TASK OBJECTIVE -
Copy out all the lines of the data precisely, omitting any pictures.

** DATA EXTRACT follows **

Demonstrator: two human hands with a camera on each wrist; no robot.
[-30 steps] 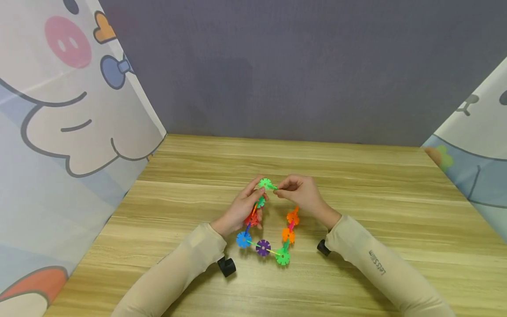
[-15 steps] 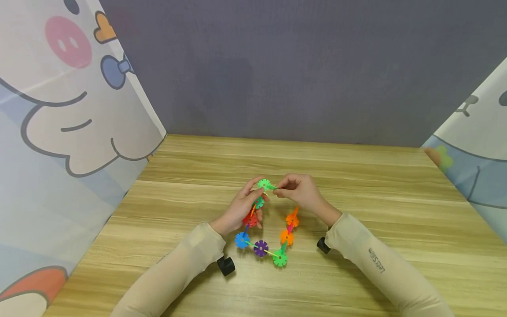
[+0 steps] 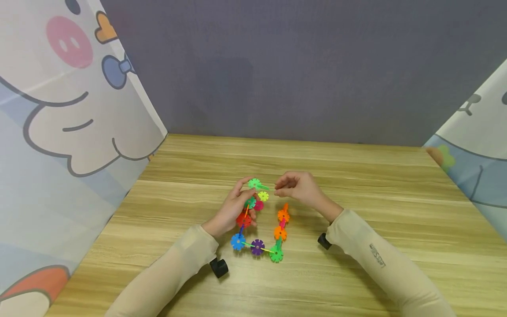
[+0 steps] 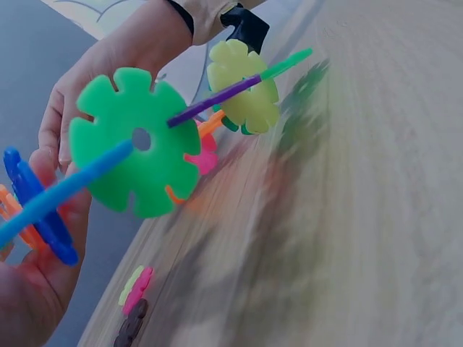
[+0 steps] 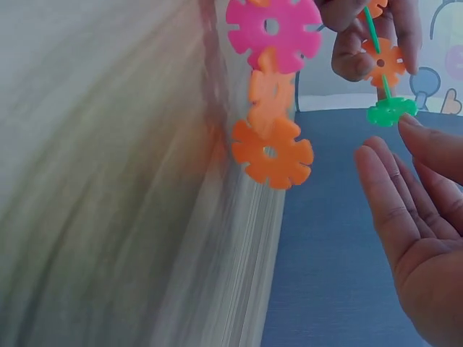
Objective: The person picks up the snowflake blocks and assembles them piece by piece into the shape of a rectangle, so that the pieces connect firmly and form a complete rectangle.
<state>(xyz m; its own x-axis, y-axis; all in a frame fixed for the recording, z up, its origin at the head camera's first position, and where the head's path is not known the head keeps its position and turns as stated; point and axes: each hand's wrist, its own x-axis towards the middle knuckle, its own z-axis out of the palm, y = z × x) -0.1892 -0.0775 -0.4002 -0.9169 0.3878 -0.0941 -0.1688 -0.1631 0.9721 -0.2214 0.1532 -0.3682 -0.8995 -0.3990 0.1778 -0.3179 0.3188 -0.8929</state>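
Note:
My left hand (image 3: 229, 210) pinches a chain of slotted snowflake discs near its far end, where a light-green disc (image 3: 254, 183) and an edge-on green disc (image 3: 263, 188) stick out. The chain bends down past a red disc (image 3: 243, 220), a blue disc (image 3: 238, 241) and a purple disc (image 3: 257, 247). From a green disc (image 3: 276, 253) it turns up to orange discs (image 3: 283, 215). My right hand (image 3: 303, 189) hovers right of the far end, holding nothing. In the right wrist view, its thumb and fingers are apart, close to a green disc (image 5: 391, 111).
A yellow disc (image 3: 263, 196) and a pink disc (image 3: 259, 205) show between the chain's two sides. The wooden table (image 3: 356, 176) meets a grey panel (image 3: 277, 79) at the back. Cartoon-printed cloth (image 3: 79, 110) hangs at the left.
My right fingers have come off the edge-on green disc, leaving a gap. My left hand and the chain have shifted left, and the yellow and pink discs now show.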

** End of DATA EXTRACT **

WRITTEN SOLUTION -
Demonstrator: two human hands with a camera on each wrist; no robot.
[-30 steps] 
[-15 steps] 
[+0 steps] 
[+0 steps] 
[+0 steps] 
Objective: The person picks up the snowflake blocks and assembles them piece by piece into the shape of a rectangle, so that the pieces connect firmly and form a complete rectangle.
<state>(xyz m; its own x-axis, y-axis; all in a frame fixed for the recording, z up, its origin at the head camera's first position, and where the head's path is not known the head keeps its position and turns as stated; point and axes: each hand's wrist, its own x-axis towards the middle knuckle, its own z-axis out of the palm, y = z × x) -0.1892 -0.0775 -0.4002 -0.9169 0.3878 -0.0941 -0.1688 -0.1631 0.9721 -0.2214 0.1532 -0.3682 -0.8995 -0.3990 0.1778 -0.3179 0.3188 -0.8929</state>
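Note:
My left hand (image 3: 229, 210) pinches a chain of slotted snowflake discs near its far end, where a light-green disc (image 3: 254, 183) and an edge-on green disc (image 3: 263, 188) stick out. The chain bends down past a red disc (image 3: 243, 220), a blue disc (image 3: 238, 241) and a purple disc (image 3: 257, 247). From a green disc (image 3: 276, 253) it turns up to orange discs (image 3: 283, 215). My right hand (image 3: 303, 189) hovers right of the far end, holding nothing. In the right wrist view, its thumb and fingers are apart, close to a green disc (image 5: 391, 111).
A yellow disc (image 3: 263, 196) and a pink disc (image 3: 259, 205) show between the chain's two sides. The wooden table (image 3: 356, 176) meets a grey panel (image 3: 277, 79) at the back. Cartoon-printed cloth (image 3: 79, 110) hangs at the left.
My right fingers have come off the edge-on green disc, leaving a gap. My left hand and the chain have shifted left, and the yellow and pink discs now show.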

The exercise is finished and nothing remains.